Friday, 18 June 2010

The Wordpress Survival Guide

Surviving Wordpress - An Introduction

As well as my technical blog here on blogger I have a number of Wordpress sites which I host myself on a virtual server.

I have now been using Wordpress and PHP for about 4 years and in that time I have learnt a hell of a lot regarding the pros and cons and do's and don'ts that are involved in running your own Wordpress blog.

As a developer who has spent most of his working career working with Microsoft products moving from a Windows environment to Linux has been a great learning curve and as well as all the tips I have gathered regarding Wordpress I thought I would write a series for other developers in a similar situation or for Webmasters who may have the sites but not the technical know how.

Covering the bases

In the following articles I will look in detail at how to get the most out of your system in terms of performance. If you are like me you are not made of money and able to afford lots of dedicated servers to host your sites on therefore you need to make the most of what you have. Performance tuning your Wordpress site is the most important thing you can do and luckily due to the nature of WordPresses plugins a lot of performance tuning can be done with a couple of clicks.

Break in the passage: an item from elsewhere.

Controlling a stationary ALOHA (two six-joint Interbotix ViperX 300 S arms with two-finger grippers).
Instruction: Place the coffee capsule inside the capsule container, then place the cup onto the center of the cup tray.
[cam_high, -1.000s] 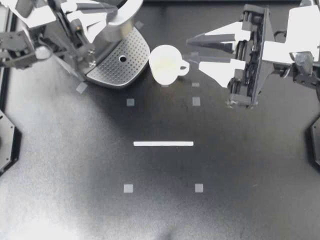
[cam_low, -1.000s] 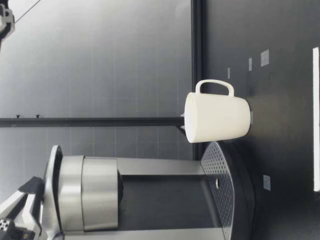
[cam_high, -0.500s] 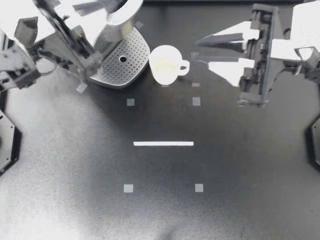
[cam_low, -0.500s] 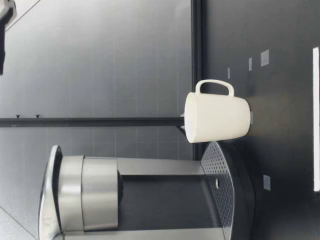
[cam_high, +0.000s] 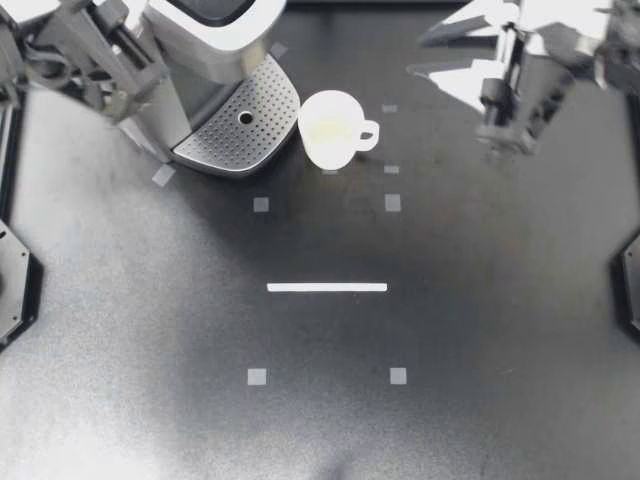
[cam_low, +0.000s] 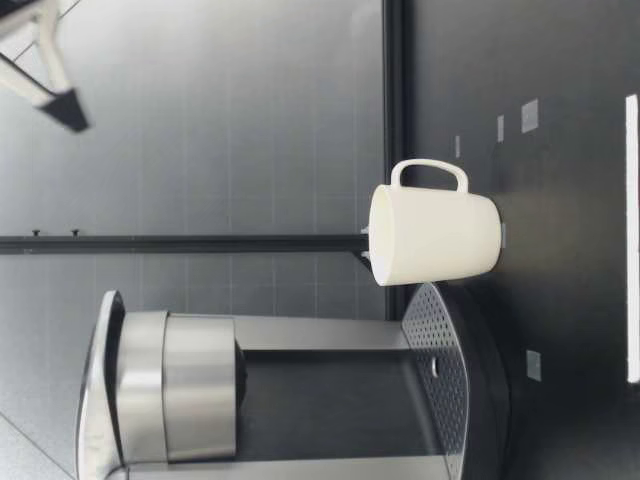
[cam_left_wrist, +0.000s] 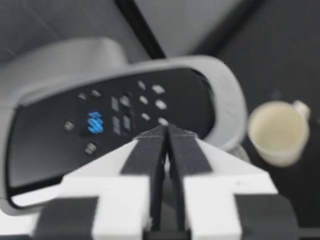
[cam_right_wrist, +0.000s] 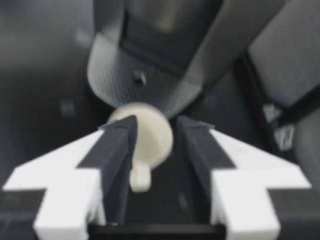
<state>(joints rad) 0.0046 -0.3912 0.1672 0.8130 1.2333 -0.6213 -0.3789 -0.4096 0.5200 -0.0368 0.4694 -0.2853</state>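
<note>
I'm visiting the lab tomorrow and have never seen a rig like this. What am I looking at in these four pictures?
Two robot arms work at a black table. One picture looks straight down, one looks across at table height, and one comes from a camera on each wrist. On the table stand a coffee machine with its perforated cup tray, and beside the tray a white cup. The right gripper is open, the left gripper shut, facing the machine's buttons; neither holds anything.

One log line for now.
left jaws: shut, coffee machine ahead | right jaws: open, clear of cup | cup: upright on table beside cup tray
</note>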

I will also be looking at performance tuning MySQL which is the database that Wordpress runs on. Moving from MS SQL with all its features and DMV's to MySQL was quite a culture shock for me so there are a few tips I have learnt which might be useful.

First things first - Tools of the trade

First off you will need to know how to get things done. My Wordpress sites are running on a Linux box and one of the first things I did was install VirutalMin which is a graphical UI you access in your browser which lets you manage your server. You could do everything from the command line but coming from a windows environment I found it very useful to be able to see a familiar environment.

After installing VirtualMin you should also install WebMin which is another graphical interface that gives you ultimate flexibility over your server without you ever needing to go near a command line prompt.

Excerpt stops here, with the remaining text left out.